Thanks. It’s the simple advice that helps
Hello Jessica: Thanks for an excellent view and your sugestions for self-editing. I use a chapter by chapter regimen, and rewrite, rewrite, and rewrite for characters, (I give them special traits) and storyline construction. i shift and cut scenes, and polish for typos, and grammar, I use several languages which helps to keep the accents correct. I am never finished making minor changes and inserting more effective phrasing, and words. Until I feel that I can’t do better. It is a labor of love. But i love it. I have three e-novels that I have adapted from my screenplays. I expect to e-pub them in the fall. Indie authors must learn to wear 4 hats: Author, Editor, Publisher and Marketer.
I wish you great success with your new book.
Thank you, Warren!
“Editing is a skill that is very different from writing.”
I heartily agree.
The article and comments above have great suggestions for making your manuscript as clean as possible. After doing all of this work, however, it’s absolutely imperative that you enlist the help of a qualified editor to really work with the text, to understand the shape of your message, to catch the quirks to which you’re blind. *All* writers need objective, professional, qualified feedback; it’s simply impossible to provide that one one’s own work. As an editor myself, I have another editor work on my writing—and something is always corrected. Every. Single. Time.
Don’t skimp on professional, objective editing!
I very much agree with you, Renee, and one of the very first things I mention in the book is that it should not replace a professional editor. What it will do is make your manuscript as clean as can possibly be before you send it to one.
Thanks for stopping by!
Also buy a copy of the Chicago Manual of Style or another professional style guide. Use it. Question everything. Once in a while, reread the Elements of Style by Strunk and White.
Also, editing is not just a mechanical process. It is a very important part of the creative process. It really helps if you are narcotic and paranoid, in a comforting, supportive way. Editing is where anything is made. It is finding the work by tossing out what is not needed or confusing. And it is the best part of the process because you have just done the grunt work of typing in the story, now you just pour over it giving it guidance or a good thrashing.
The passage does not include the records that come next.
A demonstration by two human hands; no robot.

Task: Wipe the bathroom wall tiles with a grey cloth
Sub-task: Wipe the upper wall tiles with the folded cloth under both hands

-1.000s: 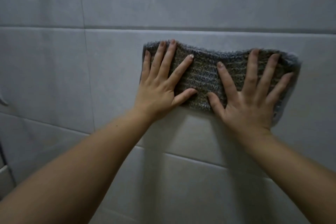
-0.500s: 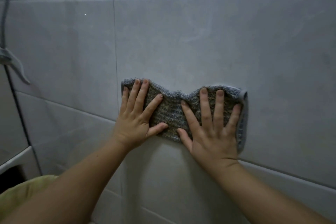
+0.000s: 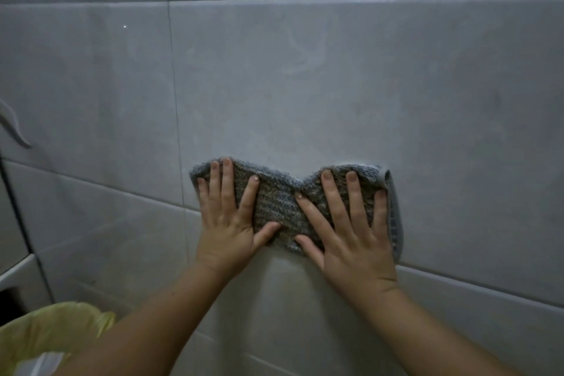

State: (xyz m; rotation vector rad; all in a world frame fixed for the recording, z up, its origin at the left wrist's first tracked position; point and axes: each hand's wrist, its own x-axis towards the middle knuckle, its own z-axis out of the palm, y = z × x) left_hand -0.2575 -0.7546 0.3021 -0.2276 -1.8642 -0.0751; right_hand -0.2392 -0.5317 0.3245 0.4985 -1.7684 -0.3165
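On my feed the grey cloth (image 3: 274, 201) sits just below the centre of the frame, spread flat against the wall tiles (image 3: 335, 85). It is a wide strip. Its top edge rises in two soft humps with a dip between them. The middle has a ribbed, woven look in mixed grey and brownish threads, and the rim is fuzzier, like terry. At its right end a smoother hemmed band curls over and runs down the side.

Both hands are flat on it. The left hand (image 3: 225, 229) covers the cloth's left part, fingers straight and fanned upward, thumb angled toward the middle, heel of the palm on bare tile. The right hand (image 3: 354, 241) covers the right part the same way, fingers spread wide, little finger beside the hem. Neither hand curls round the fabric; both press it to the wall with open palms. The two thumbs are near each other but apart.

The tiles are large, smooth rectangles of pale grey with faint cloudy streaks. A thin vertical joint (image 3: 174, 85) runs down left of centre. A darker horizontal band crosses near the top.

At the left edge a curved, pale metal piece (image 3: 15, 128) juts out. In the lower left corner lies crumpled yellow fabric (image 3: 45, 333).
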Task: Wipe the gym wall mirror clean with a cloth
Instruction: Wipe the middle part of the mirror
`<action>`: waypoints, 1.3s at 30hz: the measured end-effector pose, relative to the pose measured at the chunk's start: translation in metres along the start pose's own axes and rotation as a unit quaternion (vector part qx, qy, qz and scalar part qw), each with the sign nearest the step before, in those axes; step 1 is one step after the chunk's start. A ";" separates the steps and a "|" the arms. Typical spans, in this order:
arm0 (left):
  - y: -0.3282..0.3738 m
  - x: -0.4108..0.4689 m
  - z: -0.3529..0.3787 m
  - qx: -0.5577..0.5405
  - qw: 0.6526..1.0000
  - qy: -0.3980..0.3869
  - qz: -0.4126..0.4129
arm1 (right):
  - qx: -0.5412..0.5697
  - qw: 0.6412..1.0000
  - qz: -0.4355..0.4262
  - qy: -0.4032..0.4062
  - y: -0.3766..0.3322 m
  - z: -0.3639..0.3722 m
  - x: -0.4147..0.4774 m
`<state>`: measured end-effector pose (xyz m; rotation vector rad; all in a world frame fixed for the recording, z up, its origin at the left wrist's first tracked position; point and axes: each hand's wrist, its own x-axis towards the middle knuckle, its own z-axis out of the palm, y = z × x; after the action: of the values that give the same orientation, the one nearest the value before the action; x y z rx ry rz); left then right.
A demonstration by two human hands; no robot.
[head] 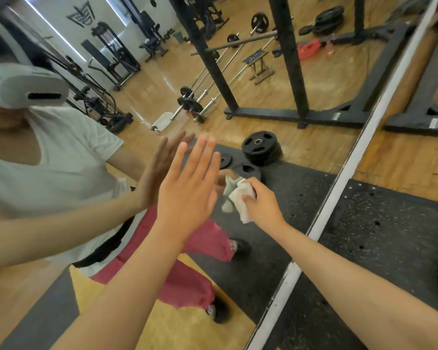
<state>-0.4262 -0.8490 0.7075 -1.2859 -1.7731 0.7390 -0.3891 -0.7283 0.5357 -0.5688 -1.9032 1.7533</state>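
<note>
White cloth bunched in your right hand presses the mirror for wiping; your left hand, fingers straight, lies flat against it, likely bracing you

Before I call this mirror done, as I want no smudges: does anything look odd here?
The bare left hand appears to lie flat against the gym wall mirror while the right hand grips a crumpled white cloth beside it; that palm likely leaves new prints.

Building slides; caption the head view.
Left hand open against the mirror, right hand holding a white cloth to it.
</note>
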 end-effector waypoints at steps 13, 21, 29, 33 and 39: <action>-0.040 -0.101 -0.004 0.058 0.998 0.004 -0.022 | -0.029 0.997 -0.014 0.071 -0.022 0.073 -0.078; -0.037 -0.102 -0.004 0.111 0.993 0.003 -0.029 | -0.011 0.999 -0.023 0.040 -0.008 0.121 -0.141; -0.035 -0.102 -0.002 0.110 0.994 -0.005 -0.028 | -0.024 0.990 0.019 0.137 -0.008 0.088 -0.083; -0.036 -0.101 -0.003 0.115 0.993 -0.002 -0.019 | -0.060 0.980 0.063 0.177 -0.012 0.059 -0.034; -0.030 -0.101 0.000 0.111 0.993 0.003 -0.030 | -0.056 0.982 0.038 0.174 -0.009 0.087 -0.066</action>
<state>-0.4250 -0.9544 0.7052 -1.0817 -1.6654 0.8710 -0.3891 -0.8383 0.5345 -0.9334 -1.7583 1.4802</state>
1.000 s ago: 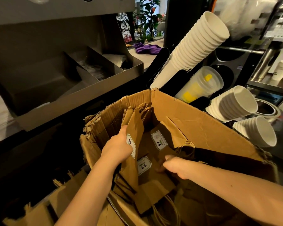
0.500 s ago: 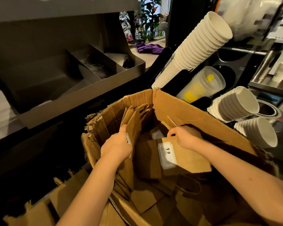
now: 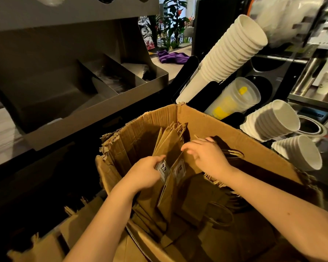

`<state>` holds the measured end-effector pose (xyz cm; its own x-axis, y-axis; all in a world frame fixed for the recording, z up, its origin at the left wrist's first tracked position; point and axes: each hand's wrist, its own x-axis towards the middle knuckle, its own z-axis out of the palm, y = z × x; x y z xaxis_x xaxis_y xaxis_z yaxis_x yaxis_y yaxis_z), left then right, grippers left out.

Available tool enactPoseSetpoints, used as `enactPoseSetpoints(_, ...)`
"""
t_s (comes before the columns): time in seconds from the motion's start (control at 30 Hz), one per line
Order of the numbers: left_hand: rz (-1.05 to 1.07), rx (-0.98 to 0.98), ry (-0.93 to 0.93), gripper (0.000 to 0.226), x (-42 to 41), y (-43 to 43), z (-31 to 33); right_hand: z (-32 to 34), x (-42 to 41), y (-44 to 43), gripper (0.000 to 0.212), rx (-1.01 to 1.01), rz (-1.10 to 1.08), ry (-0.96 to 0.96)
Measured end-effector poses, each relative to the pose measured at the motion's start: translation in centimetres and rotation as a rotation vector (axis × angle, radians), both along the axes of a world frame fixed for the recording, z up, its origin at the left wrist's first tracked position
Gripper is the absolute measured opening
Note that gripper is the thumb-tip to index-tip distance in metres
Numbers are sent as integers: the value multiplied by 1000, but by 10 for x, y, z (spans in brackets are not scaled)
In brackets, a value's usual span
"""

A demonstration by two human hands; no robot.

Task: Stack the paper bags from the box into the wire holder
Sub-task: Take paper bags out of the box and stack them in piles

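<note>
In the lower centre of the frame, an upright bundle of flat brown paper bags (image 3: 169,146) is gripped by the left hand (image 3: 142,174), its fingers curled round the edge and the thumb beside a white label. Just to the right, a leaning labelled brown paper bag (image 3: 169,191) is touched at its top edge by the right hand (image 3: 206,157), fingers loosely spread. All bags are contained in the torn corrugated cardboard box (image 3: 216,125). Beyond it, at right, three slanted stacks of ribbed white paper cups (image 3: 233,52) and one stack of clear plastic cups (image 3: 233,97) are seen. A grey metal divided tray (image 3: 102,110) is seen at upper left.
</note>
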<state>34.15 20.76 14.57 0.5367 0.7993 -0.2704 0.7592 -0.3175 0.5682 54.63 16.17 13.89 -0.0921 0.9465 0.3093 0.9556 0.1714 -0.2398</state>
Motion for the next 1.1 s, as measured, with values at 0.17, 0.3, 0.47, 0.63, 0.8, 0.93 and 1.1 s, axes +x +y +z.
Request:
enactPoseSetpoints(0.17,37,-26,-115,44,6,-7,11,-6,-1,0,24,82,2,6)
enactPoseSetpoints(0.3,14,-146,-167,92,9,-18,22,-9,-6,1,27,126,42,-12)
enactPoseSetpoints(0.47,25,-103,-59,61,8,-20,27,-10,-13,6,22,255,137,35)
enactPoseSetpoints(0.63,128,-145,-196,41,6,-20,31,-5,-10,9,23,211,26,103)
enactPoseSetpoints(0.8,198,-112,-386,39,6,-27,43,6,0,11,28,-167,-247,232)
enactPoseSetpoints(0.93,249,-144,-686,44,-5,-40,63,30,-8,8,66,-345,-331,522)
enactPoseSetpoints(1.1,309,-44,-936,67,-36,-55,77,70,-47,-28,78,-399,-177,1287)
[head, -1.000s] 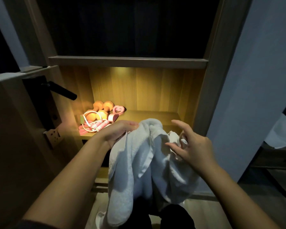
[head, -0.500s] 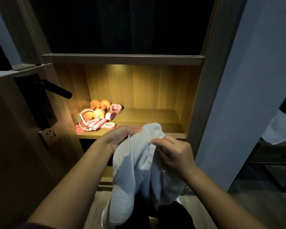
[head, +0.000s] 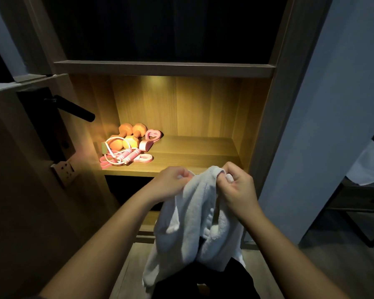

There is no such thing as a good, timid editor.
Editing is a skill that is very different from writing.
You’re absolutely correct, William. I also go into detail in the book about that there are various different stages of editing, and this book deals with the last stage and has nothing to do with developing content.
Thanks Jessica, have just bought the book – looks like it will be very useful as I get on with the polishing!! Many thanks for the post 🙂
Excellent and timely advice (for me) struggling with the daunting task of self-ediiting and fixing the things pointed out by a professional editor. How do you keep from hating your story by the end of all this? 🙂
Haha, you can’t. I feel that way all the time. Just think of it as a “job.” Something you need to fix for someone else. 🙂 Good luck!
This is generally some solid advice, especially for people who aren’t used to editing. I haven’t read the book, but it sounds like there are some handy checklists in there.
If it hasn’t been mentioned, one way to speed up changing all those “cafés” all at once is to use the ctrl-f function in Word to find every instance and make the mass change. (Although you have to check every word to make sure nothing crazy has been changed. Word 2013 makes this very easy to do with everything listed in a column on the side).
The idea is just to make one type of change at a time and then move on to the next thing. You never have to remember about spelling that particular word again, as Jessica so rightly observes. That makes the editing process faster and much more accurate.
She maybe goes through this in your book, but I think a style sheet is also a big must. PerfectIt is also software that isn’t terribly expensive and that can be handy for finding those pesky variants of words (make-up, makeup, set up, setup).
Thanks for your comment and for reading.
Yes, I do go into detail about things like this in the book. I advise, however, not to just use the Ctr – F, and replace. Silly mistakes can be made that way. For example, I once wanted to change “ass” to “arse,” and so I did a Find and Replace, and ended up with words like “embarrarse” instead of “embarrass.” You also might like to change some instances of “as though” to “as if,” for example, but not want to change them all. So I suggest that you highlight them all first, so that you can evaluate each instance at a glance. You can also add a space before and after the word you are searching for as an extra precaution.
What you do is:
1. Go to the Find function from the Edit menu, or simply press Ctrl+F. In Word 2007, Find is located in the Editing group on the Home tab.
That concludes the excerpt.